— Мы так, святой отец, кумекаем: коль там, впереди, страшилки аль ужастики какие, то ты знаешь, что с ними делать, ведьмами разными, лешими, домовыми, русалками… Это ведь по вашей, поповской, части. А наше дело — выйти незаметно на трассу. Мы тебе там дружно все пожмем ручку — и будешь поминать нас в своих молитвах. А мы тебя: незлым тихим словом. Ладушки?
И, уже не спрашивая согласия, толкнули отца Игоря первым в сторону сгнившей гати, соединявшей два берега непролазной топи.
Отец Игорь так и шел впереди, творя про себя молитву, готовый к любому исходу событий. Сзади цепочкой шли остальные, оглядываясь по сторонам, опасаясь уже не столько засады спецназа, сколько встречи с чем-то загадочным, таинственным. Окружавшая их дикая природа словно готовила к этому: начавшиеся за Дарьиной гатью овраги стали заметно круче, кругом громоздились стволы поваленных от времени, вырванных из земли бушевавшими в здешних местах бурями вековых деревьев, непролазные кустарники, рытвины и хитро замаскированные звериные норы.

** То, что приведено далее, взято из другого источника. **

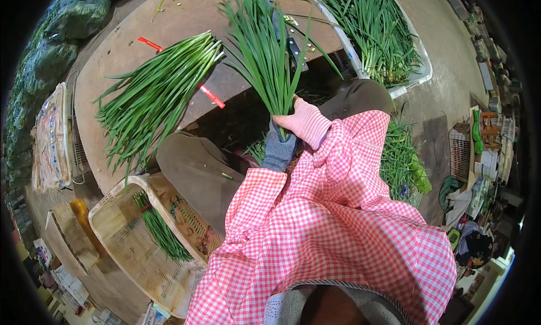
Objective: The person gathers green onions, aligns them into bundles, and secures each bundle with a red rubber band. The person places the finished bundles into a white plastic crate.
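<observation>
A bunch of green garlic chives (270, 71) stands with its leaf tips pointing away from me over the board. Its lower end is in my left hand (280, 149), which wears a grey glove. My right hand (305, 121), in a pink striped glove with bare thumb, grips the same bunch just above. The butt ends of the stems are hidden by the hands. To the left, a larger pile of chives (156, 92) lies on the round wooden board (105, 67) across a red tape strip (211, 96). A black-handled knife (294, 52) rests partly behind the held leaves.
A white crate (422, 58) full of chives stands at the right. At lower left, a beige plastic basket (122, 240) holds a tied bunch (162, 230). Loose greens (395, 160) lie by my right side. Dark wrapped bundles (69, 25) line the far left.
</observation>
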Available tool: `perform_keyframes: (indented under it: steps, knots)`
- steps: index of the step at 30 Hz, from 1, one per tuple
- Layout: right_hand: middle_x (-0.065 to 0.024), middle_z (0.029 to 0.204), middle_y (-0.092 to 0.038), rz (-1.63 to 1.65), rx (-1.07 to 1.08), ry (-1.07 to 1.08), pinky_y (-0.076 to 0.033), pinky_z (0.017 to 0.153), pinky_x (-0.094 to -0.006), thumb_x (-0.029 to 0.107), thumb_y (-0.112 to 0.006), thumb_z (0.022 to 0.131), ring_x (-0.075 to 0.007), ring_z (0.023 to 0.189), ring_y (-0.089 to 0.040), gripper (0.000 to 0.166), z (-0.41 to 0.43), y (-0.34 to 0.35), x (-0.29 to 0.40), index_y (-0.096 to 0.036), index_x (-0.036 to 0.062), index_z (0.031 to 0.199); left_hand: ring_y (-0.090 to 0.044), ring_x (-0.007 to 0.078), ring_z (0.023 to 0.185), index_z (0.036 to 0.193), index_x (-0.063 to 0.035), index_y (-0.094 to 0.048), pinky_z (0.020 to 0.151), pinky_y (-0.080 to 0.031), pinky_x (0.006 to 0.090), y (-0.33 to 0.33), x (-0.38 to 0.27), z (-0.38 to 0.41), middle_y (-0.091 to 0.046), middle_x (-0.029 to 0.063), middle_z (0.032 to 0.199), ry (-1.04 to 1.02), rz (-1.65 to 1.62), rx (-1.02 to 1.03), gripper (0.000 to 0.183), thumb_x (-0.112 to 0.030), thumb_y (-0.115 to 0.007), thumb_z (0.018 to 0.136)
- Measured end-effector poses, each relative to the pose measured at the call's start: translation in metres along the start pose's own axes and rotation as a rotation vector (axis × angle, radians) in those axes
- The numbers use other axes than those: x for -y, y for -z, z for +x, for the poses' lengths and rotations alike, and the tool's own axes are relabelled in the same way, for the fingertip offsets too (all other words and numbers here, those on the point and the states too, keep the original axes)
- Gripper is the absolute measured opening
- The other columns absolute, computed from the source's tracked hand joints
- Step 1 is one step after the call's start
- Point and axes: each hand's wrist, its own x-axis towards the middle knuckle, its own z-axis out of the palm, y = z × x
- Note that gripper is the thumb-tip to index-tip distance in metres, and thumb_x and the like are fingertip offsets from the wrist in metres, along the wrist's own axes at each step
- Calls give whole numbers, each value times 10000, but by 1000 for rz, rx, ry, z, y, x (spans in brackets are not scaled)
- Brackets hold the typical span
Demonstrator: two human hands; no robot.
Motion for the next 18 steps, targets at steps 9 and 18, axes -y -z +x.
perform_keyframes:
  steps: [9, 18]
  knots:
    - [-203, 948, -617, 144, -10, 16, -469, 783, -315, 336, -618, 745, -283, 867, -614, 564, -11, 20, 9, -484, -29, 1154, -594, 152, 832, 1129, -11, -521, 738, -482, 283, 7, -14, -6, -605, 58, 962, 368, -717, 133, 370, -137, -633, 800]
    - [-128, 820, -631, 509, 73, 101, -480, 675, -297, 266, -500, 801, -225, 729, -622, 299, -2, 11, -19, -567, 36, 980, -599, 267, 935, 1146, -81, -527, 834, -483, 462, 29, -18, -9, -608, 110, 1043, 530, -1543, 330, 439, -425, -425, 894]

— Все равно уж лучше сюда, чем обратно, — пробурчал Курган, ломая на ходу хлеставшие по лицу сухие ветви. — Куда-нибудь да выйдем, как-нибудь да прорвемся. Назад пути нет. Повесят тогда все: и побег, и аварию, и трупы, всех «глухарей».
— Я буду свидетелем, — обернулся отец Игорь, — вам не придется отвечать за то, что произошло помимо вашей воли.
— Ага, будешь свидетелем. Первым побежишь к ментам и следакам рассказывать, как мы тебя с собой забрали, как чуть в той луже не утопили.
— Нет, не буду, все будет справедливо.
Ушастый рассмеялся:
— Тогда тебя тоже закроют! Как соучастника побега. А мы расскажем, что ты согласился, дорогу нам показывал, чтобы укрыться надежнее. Так ведь, братва? А нам еще за эту правду срок скосят.
— Заткнись, а то уши оборву, — злобно шикнул на него Курган. — Прибить бы тебя, как лишнюю обузу, да мозги нам твои еще пригодятся, когда выйдем на волю.
Снова замолчав, они упрямо шли вперед, каждый со своей надеждой и верой: отец Игорь — в Бога, беглецы — в удачу. И когда впереди показалось что-то говорящее о присутствии в этих местах живого человека, каждый вздохнул с облегчением — и каждый со своей надеждой. Они еще никого не видели, но живой человеческий дух почувствовали сразу. Курган и Кирпич на всякий случай передернули затворы, а отец Игорь, предполагая, кто мог обитать в здешнем безлюдье, еще более истово перекрестился, прося помощи у Господа.
Кто же ждал их внизу, когда они с трудом взобрались на вершину очередного оврага, готовясь затем спуститься на глубокое дно? Кто это был? Человек или лохматый зверь? А может некий лесной упырь, оборотень? Осторожно ступая по крутому оврагу, все четверо стали спускаться все ниже и ниже, вглядываясь через окутавшую их вечернюю мглу в двигавшееся очертание существа, похожего на человека, закутанное с головой в нечто странное, черное, и в то же время ничуть не боявшееся приближающихся незнакомцев. Он не пытался укрыться, убежать, спрятаться, а, напротив, вышел на видное место, каким был маленький бережок возле заросшего лесного пруда, и указывал своим присутствием нужный путь. Неподалеку тлел огонек догоравшего костра, а еще чуть поодаль виднелась пещера этого странного лесного жителя. И лишь спустившись окончательно вниз, они увидели, кто это был: сгорбленный, согнутых прожитым веком, болезнями и немощами монах с длинной седой бородой, такими же седыми волосами, свисавшими из под куколя схимы. Его глаз не было видно, но взгляд — живой, пронзительный, которому, казалось, были открыты души всех, кто стоял перед ним, излучал невыразимое тепло, радушием и отеческую ласку. Не говоря ни слова, он подошел к отцу Игорю и опустился перед ним на колени, испрашивая благословения. Тот его попытался сразу же поднять, но неведомый старец снова пал ниц — сначала перед отцом Игорем, а затем и перед его похитителями. Те же, не зная, что делать, как реагировать, опешив, глядели то на старца, то на отца Игоря, то друга на друга.